Either the logic of revelation is our logic, or there is not revelation.
This proposition I am prepared to defend at any time.
Sadly, and as an example of how bad things really are, all you need to do is look back at the Trinity Foundation’s founding document, The Trinity Manifesto: A Program for Our Time. John Robbins wrote about this very problem and fighting it is the reason the Trinity Foundation exists (much to the chagrin of the professional religious class).
Consider this from Robbins:
Contemporary secular intellectuals are anti-intellectual. Contemporary philosophers are anti-philosophy. Contemporary theologians are anti-theology. The irrationalism of the present age is so thoroughgoing pervasive that even the Remnant—the segment of the professing church that remains faithful—has accepted much of it, frequently without even being aware of what it was accepting. In some circles this irrationalism has become synonymous with piety and humility, and those who oppose it are denounced as rationalists—as though to be logical were a sin. Our contemporary anti-theologians make a contradiction and call it a Mystery. The faithful ask for truth and are given absurdity. If any balk at swallowing the absurdities of the antitheologians, they are frequently marked as heretics or schismatics who seek to act independently of God.

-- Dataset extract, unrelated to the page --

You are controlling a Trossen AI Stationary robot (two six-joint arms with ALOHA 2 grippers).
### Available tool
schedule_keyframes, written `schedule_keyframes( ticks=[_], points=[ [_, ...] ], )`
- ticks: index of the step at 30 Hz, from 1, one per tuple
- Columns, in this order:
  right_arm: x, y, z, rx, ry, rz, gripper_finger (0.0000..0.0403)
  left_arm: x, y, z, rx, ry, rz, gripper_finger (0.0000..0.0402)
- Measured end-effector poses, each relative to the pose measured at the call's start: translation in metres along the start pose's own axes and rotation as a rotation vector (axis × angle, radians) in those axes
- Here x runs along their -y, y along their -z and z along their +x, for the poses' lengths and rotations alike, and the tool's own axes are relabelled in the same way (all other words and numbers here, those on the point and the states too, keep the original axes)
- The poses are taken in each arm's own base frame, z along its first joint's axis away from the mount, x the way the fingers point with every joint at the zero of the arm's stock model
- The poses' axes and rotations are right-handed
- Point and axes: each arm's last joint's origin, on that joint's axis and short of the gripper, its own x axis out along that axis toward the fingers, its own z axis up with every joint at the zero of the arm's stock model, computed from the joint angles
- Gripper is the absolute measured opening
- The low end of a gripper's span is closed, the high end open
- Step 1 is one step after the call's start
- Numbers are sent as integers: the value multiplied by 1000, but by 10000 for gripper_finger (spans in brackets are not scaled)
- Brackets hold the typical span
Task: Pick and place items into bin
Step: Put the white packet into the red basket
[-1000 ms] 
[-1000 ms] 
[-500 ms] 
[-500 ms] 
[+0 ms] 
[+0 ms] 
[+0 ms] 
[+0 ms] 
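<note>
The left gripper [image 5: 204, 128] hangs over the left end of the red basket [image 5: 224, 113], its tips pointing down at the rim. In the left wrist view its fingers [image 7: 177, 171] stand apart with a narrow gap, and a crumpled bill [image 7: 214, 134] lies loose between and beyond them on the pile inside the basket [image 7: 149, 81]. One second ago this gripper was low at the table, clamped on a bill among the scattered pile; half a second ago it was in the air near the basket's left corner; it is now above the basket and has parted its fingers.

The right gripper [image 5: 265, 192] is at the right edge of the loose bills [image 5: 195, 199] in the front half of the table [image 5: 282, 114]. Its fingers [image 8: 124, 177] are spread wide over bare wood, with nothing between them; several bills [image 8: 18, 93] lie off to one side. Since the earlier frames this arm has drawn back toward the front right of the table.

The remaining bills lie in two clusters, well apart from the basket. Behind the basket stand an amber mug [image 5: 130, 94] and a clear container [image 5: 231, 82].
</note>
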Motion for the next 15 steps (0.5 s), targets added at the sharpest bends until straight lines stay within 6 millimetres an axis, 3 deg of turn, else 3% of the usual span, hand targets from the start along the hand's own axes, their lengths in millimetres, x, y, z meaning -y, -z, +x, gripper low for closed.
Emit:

There is no greater threat facing the true church of Christ at this moment than the irrationalism that now controls our entire culture. Communism, guilty of tens of millions of murders, including those of millions of Christians, is to be feared, but not nearly so much as the idea that we, as Christian men, do not and cannot know truth. Hedonism, the popular philosophy of America, is not to be feared so much as the belief that logic—that “mere human logic,” to use the religious irrationalists’ own phrase—is futile. The attacks on truth, on revelation, on the intellect, and on logic are renewed daily. But note well: The misologists—the haters of logic—use logic to demonstrate the futility of using logic. The anti-intellectuals construct intricate intellectual arguments to prove the insufficiency of the intellect. The anti-theologians use the revealed Word of God to show that there can be no revealed Word of God—or that if there could, it would remain impenetrable darkness and mystery to our finite minds.
Nonsense Has Come
Is it any wonder that the world is grasping at straws—the straws of mysticism and drugs? After all, if people are told that the Bible contains insoluble mysteries, then is not a flight into mysticism to be expected? On what grounds can it be condemned? Certainly not on logical grounds or Biblical grounds, if logic is futile and the Bible mysterious. Moreover, if it cannot be condemned on logical or Biblical grounds, it cannot be condemned at all. If people are going to have a religion of the mysterious, they will not adopt Christianity: They will have a genuine mystery religion.”Those who call for Nonsense,” C.S. Lewis once wrote,”will find that it comes.” And that is precisely what has happened. The popularity of Eastern mysticism and of drugs is the logical consequences of the irrationalism of the twentieth century. There can and will be no Christian revival—and no reconstruction of society—unless and until the irrationalism of the age is totally repudiated by Christians.
John wrote the above in 1978. I was only a year out of high school and had first professed Christ around that time, but since then very little has change. And, as Keister has demonstrated so convincingly, it has only gotten worse.